§ What to produce
Word for word, reproduce every line of the data.

· · · · · · ·

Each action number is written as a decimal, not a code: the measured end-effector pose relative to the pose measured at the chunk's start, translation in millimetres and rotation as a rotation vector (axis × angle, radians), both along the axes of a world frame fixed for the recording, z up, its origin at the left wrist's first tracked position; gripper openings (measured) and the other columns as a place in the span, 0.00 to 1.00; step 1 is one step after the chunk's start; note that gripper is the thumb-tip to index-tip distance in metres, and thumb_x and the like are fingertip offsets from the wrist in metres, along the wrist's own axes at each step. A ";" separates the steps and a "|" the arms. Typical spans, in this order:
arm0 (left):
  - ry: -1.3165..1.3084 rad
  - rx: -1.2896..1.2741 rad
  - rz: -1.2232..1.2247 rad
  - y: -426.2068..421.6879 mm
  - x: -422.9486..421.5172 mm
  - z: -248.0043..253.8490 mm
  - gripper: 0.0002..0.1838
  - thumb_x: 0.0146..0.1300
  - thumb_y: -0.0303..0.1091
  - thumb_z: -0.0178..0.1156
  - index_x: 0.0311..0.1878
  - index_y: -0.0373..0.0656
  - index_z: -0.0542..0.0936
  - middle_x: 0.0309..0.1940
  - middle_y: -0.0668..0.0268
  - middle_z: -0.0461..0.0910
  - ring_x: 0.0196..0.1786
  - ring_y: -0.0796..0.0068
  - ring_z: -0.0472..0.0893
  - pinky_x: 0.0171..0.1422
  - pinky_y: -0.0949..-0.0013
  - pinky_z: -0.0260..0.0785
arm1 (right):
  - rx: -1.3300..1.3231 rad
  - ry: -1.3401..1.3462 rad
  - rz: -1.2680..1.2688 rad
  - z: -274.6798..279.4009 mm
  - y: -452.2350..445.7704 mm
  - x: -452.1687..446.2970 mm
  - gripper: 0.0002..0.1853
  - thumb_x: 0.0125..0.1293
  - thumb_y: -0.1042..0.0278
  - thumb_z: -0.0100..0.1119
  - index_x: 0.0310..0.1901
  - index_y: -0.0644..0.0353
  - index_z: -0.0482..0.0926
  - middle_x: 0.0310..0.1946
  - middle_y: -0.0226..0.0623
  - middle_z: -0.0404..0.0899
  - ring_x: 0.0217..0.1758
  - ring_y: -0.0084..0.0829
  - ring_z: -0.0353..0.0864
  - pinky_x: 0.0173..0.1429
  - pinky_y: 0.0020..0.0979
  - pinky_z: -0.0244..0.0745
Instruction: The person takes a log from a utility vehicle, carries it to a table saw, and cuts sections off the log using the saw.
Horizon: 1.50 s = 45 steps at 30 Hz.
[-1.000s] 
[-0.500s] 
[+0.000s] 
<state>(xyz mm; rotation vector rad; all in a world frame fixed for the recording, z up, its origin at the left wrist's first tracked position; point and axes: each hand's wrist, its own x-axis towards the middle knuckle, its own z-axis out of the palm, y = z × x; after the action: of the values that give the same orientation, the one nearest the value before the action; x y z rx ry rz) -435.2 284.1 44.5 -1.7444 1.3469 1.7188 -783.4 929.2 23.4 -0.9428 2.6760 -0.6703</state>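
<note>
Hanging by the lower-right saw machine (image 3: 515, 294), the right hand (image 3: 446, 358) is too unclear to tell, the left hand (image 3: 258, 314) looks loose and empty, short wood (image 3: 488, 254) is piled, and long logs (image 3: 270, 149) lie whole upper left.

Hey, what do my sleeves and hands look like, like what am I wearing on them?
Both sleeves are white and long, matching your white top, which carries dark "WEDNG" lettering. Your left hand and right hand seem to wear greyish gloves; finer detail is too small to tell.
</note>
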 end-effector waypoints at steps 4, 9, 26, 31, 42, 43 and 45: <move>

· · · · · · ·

§ Solution for this task
Each action number is written as a decimal, not a code: the measured end-effector pose relative to the pose measured at the chunk's start, translation in millimetres and rotation as a rotation vector (axis × angle, radians), both along the axes of a world frame fixed for the recording, z up, its origin at the left wrist's first tracked position; gripper openings (measured) and the other columns as a place in the span, 0.00 to 1.00; step 1 is one step after the chunk's start; note that gripper is the thumb-tip to index-tip distance in metres, and thumb_x and the like are fingertip offsets from the wrist in metres, along the wrist's own axes at each step. A ";" separates the steps and a "|" the arms. Typical spans, in this order:
arm0 (left):
  - ry: -1.3165..1.3084 rad
  - rx: -1.2896..1.2741 rad
  - rz: -1.2232..1.2247 rad
  - y: -426.2068..421.6879 mm
  - x: -422.9486..421.5172 mm
  - z: -248.0043..253.8490 mm
  - gripper: 0.0002..0.1838
  - thumb_x: 0.0146..0.1300
  - thumb_y: -0.0303..0.1091
  - thumb_z: -0.0178..0.1156
  - index_x: 0.0311..0.1878
  - index_y: -0.0373..0.0656
  - index_z: -0.0542..0.0936
  - middle_x: 0.0309..0.1940
  - middle_y: -0.0668..0.0268
  - middle_z: -0.0461..0.0910
  - ring_x: 0.0196..0.1786
  - ring_y: -0.0796..0.0068
  - ring_z: -0.0472..0.0893
  - pinky_x: 0.0171..0.1422
  - pinky_y: -0.0949..-0.0013
  - pinky_z: -0.0260..0.0785
arm1 (right):
  - rx: -1.3300..1.3231 rad
  - ry: -1.3401..1.3462 rad
  - rz: -1.2680..1.2688 rad
  - z: -274.6798..279.4009 mm
  - y: -452.2350..445.7704 mm
  - x: -452.1687..446.2970 mm
  - gripper: 0.0002..0.1853
  - thumb_x: 0.0125..0.1293
  - thumb_y: -0.1042..0.0278
  - thumb_z: -0.0100..0.1119
  - index_x: 0.0310..0.1901
  - index_y: -0.0644..0.0353
  - index_z: -0.0482..0.0926
  - middle_x: 0.0310..0.1946
  - middle_y: -0.0226..0.0623
  - middle_z: -0.0404..0.0899
  - ring_x: 0.0217..0.1758
  - ring_y: -0.0084..0.0829
  - ring_z: -0.0353..0.0864
  - pinky_x: 0.0173..0.1429
  - pinky_y: 0.0020..0.0979
  - pinky_z: -0.0244..0.0745
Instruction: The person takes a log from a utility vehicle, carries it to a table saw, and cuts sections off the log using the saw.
Horizon: 1.50 s = 45 steps at 30 Hz.
[-1.000s] 
[-0.500s] 
[+0.000s] 
<state>(xyz mm; rotation vector rad; all in a world frame fixed for the recording, z up, its origin at the left wrist's first tracked position; point and axes: each hand's wrist, its own x-axis towards the middle knuckle, its own z-axis out of the palm, y = z × x; after the action: of the values that give the same orientation, the one nearest the value before the action; x y z rx ry rz) -435.2 284.1 44.5 -1.7444 1.3469 1.7188 -783.4 929.2 23.4 -0.9428 2.6760 -0.6703</state>
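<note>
Hanging by the lower-right saw machine (image 3: 515, 294), the right hand (image 3: 446, 358) is too unclear to tell, the left hand (image 3: 258, 314) looks loose and empty, short wood (image 3: 488, 254) is piled, and long logs (image 3: 270, 149) lie whole upper left.

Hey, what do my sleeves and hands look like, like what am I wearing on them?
Both sleeves are white and long, matching your white top, which carries dark "WEDNG" lettering. Your left hand and right hand seem to wear greyish gloves; finer detail is too small to tell.
</note>
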 end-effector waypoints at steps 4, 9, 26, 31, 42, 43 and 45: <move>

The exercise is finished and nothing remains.